デスクに置いても邪魔にならない小型スキャナ。性能は十分で、仕事に使って不満に感じるようなことはない。情報の同期化ツールとしても考慮に値する。捨てるしかないペーパー情報はいったん全てこのDoxie Goに読み込ませれば、いろいろなサービスやアプリケーションで読み取り情報を活用することができるようになる。
たとえば複数のPDFドキュメントを選択して「Staple」ボタンを押すことでひとつのPDFドキュメントにまとめることもできる。予めまとめる予定にしていなかったものでも、あとで必要に応じてまとめておくことができるのだ。これまでのスキャナ関連ソフトウェアにはなかった快適さを提供してくれると思う。
何年も前から言われている「ペーパーレス」に、今年こそ取り組もうとしている人に送るのが良いだろう。少々値段は高いが、ソフトウェアの快適さと応用範囲の広さは必ず満足に値することだろう。

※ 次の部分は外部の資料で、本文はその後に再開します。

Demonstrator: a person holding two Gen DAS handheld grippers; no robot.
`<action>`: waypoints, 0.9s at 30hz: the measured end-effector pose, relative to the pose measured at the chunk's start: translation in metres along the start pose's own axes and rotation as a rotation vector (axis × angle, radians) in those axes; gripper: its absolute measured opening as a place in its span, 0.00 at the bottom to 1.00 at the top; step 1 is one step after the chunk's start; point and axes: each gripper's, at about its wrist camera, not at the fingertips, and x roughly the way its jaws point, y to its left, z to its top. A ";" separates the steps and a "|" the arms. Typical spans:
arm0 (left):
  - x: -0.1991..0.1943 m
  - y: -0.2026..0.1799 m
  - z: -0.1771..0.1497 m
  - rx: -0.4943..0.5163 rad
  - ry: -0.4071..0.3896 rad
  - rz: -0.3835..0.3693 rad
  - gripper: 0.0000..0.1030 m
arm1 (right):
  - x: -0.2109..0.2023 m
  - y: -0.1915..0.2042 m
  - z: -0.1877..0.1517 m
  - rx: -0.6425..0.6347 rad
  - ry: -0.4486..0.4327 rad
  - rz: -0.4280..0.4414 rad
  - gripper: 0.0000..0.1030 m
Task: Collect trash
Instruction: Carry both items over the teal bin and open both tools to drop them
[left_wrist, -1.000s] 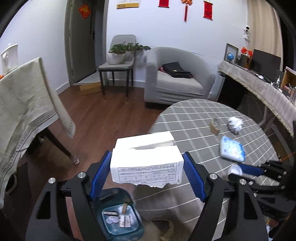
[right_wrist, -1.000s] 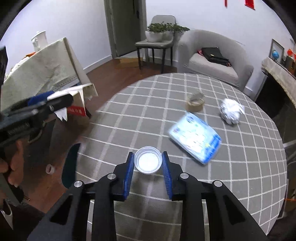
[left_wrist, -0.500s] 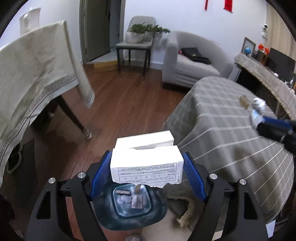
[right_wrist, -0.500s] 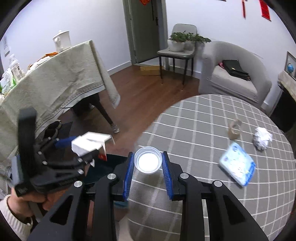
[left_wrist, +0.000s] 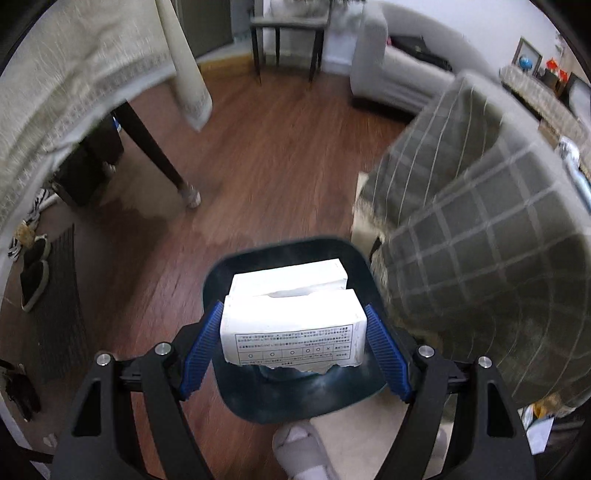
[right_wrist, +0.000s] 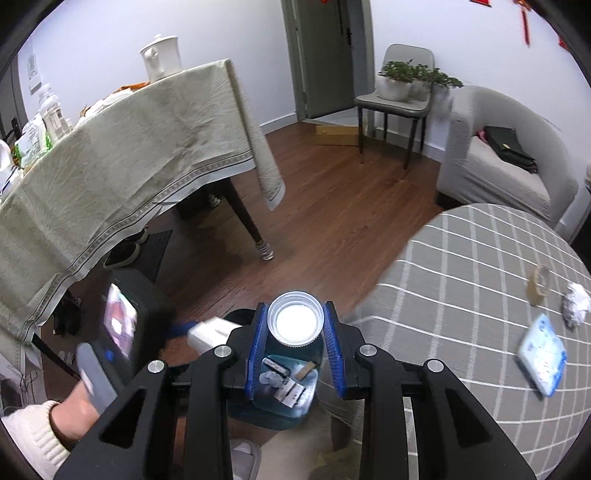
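Left wrist view looks down on the left tool (left_wrist: 293, 339), its blue pads pressed against both sides of a white carton (left_wrist: 291, 325) with a torn lower edge and a printed table on its near face. That carton hangs directly above the dark blue trash bin (left_wrist: 295, 395) standing on the wooden floor (left_wrist: 258, 177), just beside the drooping edge of the grey checked cloth that covers the round bench (left_wrist: 480, 258). A slippered foot (left_wrist: 299, 450) shows at the bin's near rim.

From the right wrist view, the right tool (right_wrist: 295, 332) grips a small clear plastic cup (right_wrist: 294, 323) between its blue pads, mouth toward the camera, with something white inside. It too is held over the trash bin (right_wrist: 273, 410), where scraps of paper and wrappers lie on the bottom. To the left, the person's left hand (right_wrist: 79, 402) holds the other tool's handle, with the white carton (right_wrist: 210, 332) partly seen.

On the round bench (right_wrist: 461, 295) remain a blue-and-white packet (right_wrist: 542, 358), a crumpled foil ball (right_wrist: 575, 304) and a roll of brown tape (right_wrist: 537, 284), all well apart from the bin
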 end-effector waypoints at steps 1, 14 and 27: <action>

書籍のスキャンについては、Doxie Goでは行えない。しかしレシート、印刷物など、通常のスキャン対象物ならなんでも読み込むことができる。使い方も簡単で、電源を入れて用紙を読みこませるだけだ。速度についても満足のいくものだと思う。
これまで耳にした、ないしは使ったことのあるスキャナメーカーのものでないことに不安を感じる人もいるかもしれない。しかしこれまでのメーカーは機能の複合化を目指し、大型化してしまっているのだ。スキャンだけが目的で、そしてハードウェアおよびソフトウェアの全体をよく考えたデザインのものが欲しければ、このDoxie Goは一考に値すると思う。